■ **Aim of the task**
Report every line of the data where the string "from" appears.

START Collected data

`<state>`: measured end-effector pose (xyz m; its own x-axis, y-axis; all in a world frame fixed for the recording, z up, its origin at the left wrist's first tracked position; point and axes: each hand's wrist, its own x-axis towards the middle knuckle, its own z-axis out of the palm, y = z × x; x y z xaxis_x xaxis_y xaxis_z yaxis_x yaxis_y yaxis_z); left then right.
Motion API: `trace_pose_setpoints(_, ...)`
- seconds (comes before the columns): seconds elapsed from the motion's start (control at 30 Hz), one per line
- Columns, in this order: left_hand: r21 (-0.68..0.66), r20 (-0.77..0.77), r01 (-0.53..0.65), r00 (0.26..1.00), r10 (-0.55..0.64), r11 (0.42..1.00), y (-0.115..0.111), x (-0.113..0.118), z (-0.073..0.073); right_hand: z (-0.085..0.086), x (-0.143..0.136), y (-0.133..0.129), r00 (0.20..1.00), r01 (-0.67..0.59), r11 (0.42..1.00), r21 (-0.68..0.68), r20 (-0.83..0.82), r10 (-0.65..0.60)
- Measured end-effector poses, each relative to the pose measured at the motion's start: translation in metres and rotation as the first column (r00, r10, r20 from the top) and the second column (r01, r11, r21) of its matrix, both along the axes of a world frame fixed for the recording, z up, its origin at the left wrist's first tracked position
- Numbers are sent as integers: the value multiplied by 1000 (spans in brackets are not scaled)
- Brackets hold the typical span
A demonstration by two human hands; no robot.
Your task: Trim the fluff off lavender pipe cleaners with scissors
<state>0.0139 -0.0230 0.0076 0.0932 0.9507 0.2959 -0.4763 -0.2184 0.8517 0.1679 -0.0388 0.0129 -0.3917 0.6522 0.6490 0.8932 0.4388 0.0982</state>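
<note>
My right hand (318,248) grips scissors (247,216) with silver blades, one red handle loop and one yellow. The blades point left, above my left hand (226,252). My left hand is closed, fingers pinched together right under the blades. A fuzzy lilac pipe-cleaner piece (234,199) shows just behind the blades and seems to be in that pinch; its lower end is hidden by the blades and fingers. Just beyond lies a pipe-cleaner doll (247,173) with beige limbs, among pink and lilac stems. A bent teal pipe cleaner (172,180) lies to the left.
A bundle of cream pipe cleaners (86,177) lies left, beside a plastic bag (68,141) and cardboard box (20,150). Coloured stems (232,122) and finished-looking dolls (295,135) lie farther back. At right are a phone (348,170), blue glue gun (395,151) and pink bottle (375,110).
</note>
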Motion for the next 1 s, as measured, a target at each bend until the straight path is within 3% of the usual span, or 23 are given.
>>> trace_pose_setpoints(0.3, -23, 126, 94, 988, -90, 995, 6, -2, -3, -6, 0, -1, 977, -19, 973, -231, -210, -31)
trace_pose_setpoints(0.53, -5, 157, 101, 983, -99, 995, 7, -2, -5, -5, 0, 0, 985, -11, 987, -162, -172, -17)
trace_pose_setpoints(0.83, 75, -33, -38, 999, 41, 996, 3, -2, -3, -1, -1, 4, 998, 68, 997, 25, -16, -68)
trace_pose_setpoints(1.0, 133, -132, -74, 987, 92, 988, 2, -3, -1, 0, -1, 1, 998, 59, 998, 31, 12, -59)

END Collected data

■ **Exercise result**
- seconds (comes before the columns): seconds elapsed from the motion's start (control at 30 Hz), one per line
- Measured end-effector poses, each relative to the pose measured at the motion's start: translation in metres and rotation as the first column (r00, r10, r20 from the top) and the second column (r01, r11, r21) of its matrix, both along the axes of a world frame fixed for the recording, z up, its origin at the left wrist's first tracked position

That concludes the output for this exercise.